Sunday, March 14, 2010

A mother's hug

My friend Jeanne has a blog I read all the time, partly because she’s very smart and makes me think and partly because she exposes me to literature—especially poetry—I’d never encounter otherwise.

Her post on Friday got me to thinking about how and when we realize we can’t fix things for our children. I know when I learned this lesson and I haven’t been able to stop thinking about it since reading her post on Friday.

My first husband was still in the Army, and we had one son, Jordan. We were stationed in Bad Kreuznach, Germany and lived in post housing. Our housing was actually very nice, far nicer than military housing in the States, and we had large windows in every room. These windows didn’t have screens and you could open them either from the top so that they formed a V shape at the bottom, or you could flip a handle and open them like a door. We had a cat so we always opened our windows from the top. Our babysitter didn’t have pets so she opened them from the side.

I was at work when I got the call that Jordan, 18 months old at the time, had fallen from the window and landed on the sidewalk below. He fell what would be about three stories here in the States, landed in a kneeling position and then on his front side with his head turned to the right. The week before, a child had fallen from a first floor balcony and died so I knew this was really bad news. Someone from work drove me to the hospital, and rather than wait for the elevator when I got there, I ran up all four flights of stairs. All I could think was that if I held him, he would be OK, that he wouldn’t die. That thought just rabbited through my head over and over and over.

But when I got to the x-ray room, his sitter was holding him. Looking at her I knew immediately that she was utterly guilt-stricken and she didn’t want to let go of him. So I didn’t snatch him out of her arms, even though I really wanted to. In fact I didn't get to hold him until after we'd taken a two hour ambulance drive to Landstuhl, which was the closest American hospital.

He fractured his skull on the right side of his head, just above his ear. And he had horrific bruises on his shins from landing on them with all his weight—in fact you could see the outlines of his shin bones in the bruises. But he didn’t die, even though I hadn't gotten to hold him.

Growing up, he had a fair number of health issues, completely unrelated to that fall. But I never again had that sense of power or believed I had the ability to fix anything by holding him as I did that day.

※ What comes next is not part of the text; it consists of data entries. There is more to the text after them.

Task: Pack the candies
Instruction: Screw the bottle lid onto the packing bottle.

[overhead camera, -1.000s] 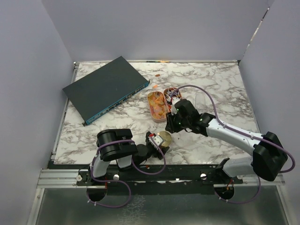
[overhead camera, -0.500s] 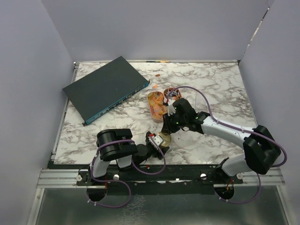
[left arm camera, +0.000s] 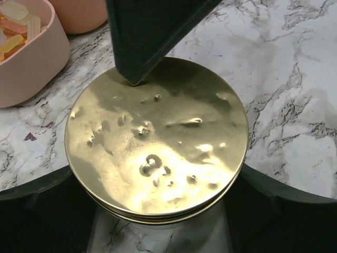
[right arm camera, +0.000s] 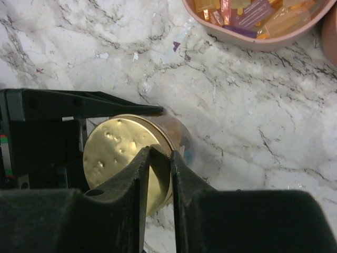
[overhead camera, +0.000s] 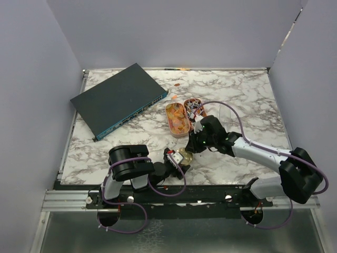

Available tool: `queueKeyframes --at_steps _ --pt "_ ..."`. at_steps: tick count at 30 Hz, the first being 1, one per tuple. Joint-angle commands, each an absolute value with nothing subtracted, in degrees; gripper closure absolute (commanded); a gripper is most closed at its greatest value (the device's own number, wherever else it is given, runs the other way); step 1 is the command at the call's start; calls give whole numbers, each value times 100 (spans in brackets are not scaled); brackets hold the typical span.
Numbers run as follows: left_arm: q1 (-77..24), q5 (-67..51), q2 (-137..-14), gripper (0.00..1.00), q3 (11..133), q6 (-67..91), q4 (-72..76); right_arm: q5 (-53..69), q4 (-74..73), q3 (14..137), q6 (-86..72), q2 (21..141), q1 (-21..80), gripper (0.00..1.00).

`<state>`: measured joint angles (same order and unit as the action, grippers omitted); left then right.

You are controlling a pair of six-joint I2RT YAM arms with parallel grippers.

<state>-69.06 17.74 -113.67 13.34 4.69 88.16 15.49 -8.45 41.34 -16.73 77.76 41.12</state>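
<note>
A clear jar [right arm camera: 180, 138] with a round gold lid [left arm camera: 156, 141] stands near the table's front edge [overhead camera: 184, 156]. My left gripper [left arm camera: 158, 184] is shut on the jar, one finger on each side [overhead camera: 177, 158]. My right gripper [right arm camera: 158, 158] is shut on the lid's rim, coming from the far right [overhead camera: 191, 146]. Orange-yellow candies [overhead camera: 178, 119] fill one oval peach tray [left arm camera: 37, 63]. Mixed red, white and purple candies [right arm camera: 247, 13] lie in a second tray [overhead camera: 193, 106] beside it.
A flat dark box [overhead camera: 120, 99] lies at the back left. A few stray candies [overhead camera: 177, 84] sit on the marble behind the trays. Grey walls close in three sides.
My right gripper has come down toward the near edge and closed on the lid's rim. The left arm and the jar have not moved.
</note>
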Motion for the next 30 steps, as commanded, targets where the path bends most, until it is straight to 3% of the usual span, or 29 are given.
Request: queueKeyframes --at_steps 1,12,17,30 --pt "-6849 1623 -11744 43 1033 836 10203 1733 -1486 3579 -2062 7447 4228 79" --pt "-6847 1684 -11739 43 1020 818 10204 1442 -1890 2760 -3170 5917 4931 82" --pt "-6838 1663 -11719 43 1013 832 10200 833 -2469 3201 -3102 5406 4962 75" --pt "-6836 1635 -11706 43 993 865 10209 -84 -2528 4963 -1890 6892 4846 73"
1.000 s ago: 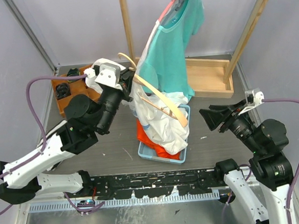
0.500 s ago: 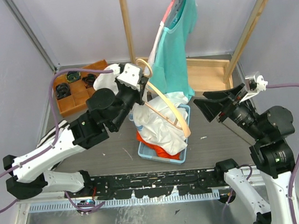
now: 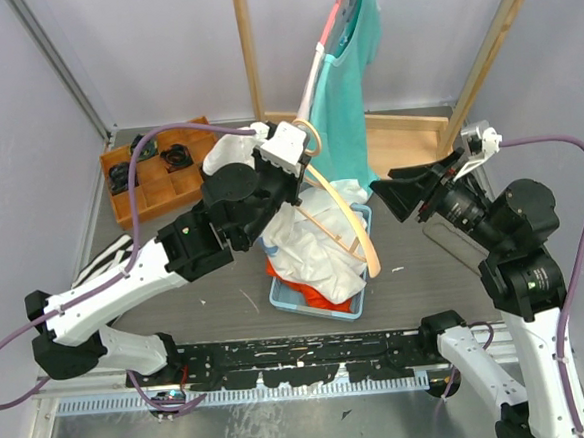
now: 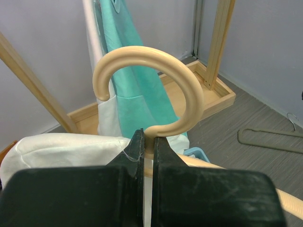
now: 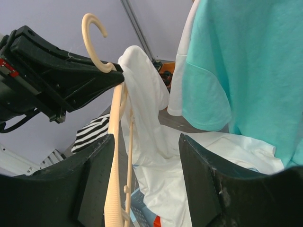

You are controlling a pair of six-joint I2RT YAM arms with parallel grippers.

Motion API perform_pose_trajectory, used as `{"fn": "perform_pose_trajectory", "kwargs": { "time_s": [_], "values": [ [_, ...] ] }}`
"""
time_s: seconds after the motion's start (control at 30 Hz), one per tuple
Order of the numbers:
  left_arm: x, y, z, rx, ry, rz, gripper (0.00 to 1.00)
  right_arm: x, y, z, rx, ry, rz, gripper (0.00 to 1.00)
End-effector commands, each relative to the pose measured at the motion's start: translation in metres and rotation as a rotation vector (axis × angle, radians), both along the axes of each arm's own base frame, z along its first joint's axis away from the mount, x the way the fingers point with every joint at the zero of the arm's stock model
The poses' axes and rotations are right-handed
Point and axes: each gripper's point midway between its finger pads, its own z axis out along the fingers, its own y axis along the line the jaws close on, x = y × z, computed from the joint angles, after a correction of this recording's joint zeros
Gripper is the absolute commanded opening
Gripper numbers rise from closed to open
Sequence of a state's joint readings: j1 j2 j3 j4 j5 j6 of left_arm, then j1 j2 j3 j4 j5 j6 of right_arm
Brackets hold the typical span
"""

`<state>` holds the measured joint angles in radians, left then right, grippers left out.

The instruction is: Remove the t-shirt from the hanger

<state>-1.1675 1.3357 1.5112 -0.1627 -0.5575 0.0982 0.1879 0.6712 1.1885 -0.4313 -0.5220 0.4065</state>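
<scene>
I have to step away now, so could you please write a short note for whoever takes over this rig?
Left gripper: jaws shut on the hanger neck, below its hook, above the basket.
Right gripper: jaws open, empty, beside the t-shirt, apart from it.
T-shirt: draped on the hanger, its lower part in the basket.
Done: hanger off the rack and gripped.
Left: pull the t-shirt off the hanger.
</scene>
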Motion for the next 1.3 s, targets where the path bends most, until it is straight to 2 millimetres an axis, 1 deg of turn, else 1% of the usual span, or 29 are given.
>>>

I didn’t feel it when he had each of his four sets of ear tubes inserted, or his tonsils and adenoids out, or either time he had pneumonia, or when he developed an allergic reaction to penicillin or even when he got type 1 diabetes. I hugged and comforted him anyway because even though I knew a mother's hug wouldn't fix him, sometimes I needed to give the hug anyway because it helped fix me.

4 comments:

Wendie said...

Even though you have told me this story before..it still made me cry hearing it again.

Jeanne said...

Boy.
You were pretty nice to that babysitter.
And yeah, at some point--some realize this earlier than others--a mother's hug is more to fix her than the child.
It seems to me that age 12-13 is when that happens if you're a lucky mother of a boy.
Wow.
I hate the image of seeing the imprint of the shin bone on the bruise. That must have really hurt. Him too.

edj3 said...

People have asked me before why I wasn't angry with the babysitter but the thing is, if we hadn't had cats it could have happened in our house too. That window ledge was out of his reach--I left that out in the interest of not having a long story go longer. Flo told us Jordan and her son had just gone in the son's room to play (they were about the same age). Jordan pulled a cardboard box with no lid over to the window, climbed it and got on the ledge. She found her own son sitting on the ledge, which had to have been terrifying. She did give up babysitting within a month or so, said she couldn't take the stress.

KD said...

Ditto Wendie. The timing of my reading this post today is that I was just relaying this story to a friend two days ago. As a child, he fell out a window, though it was from the ground floor and he landed on bushes.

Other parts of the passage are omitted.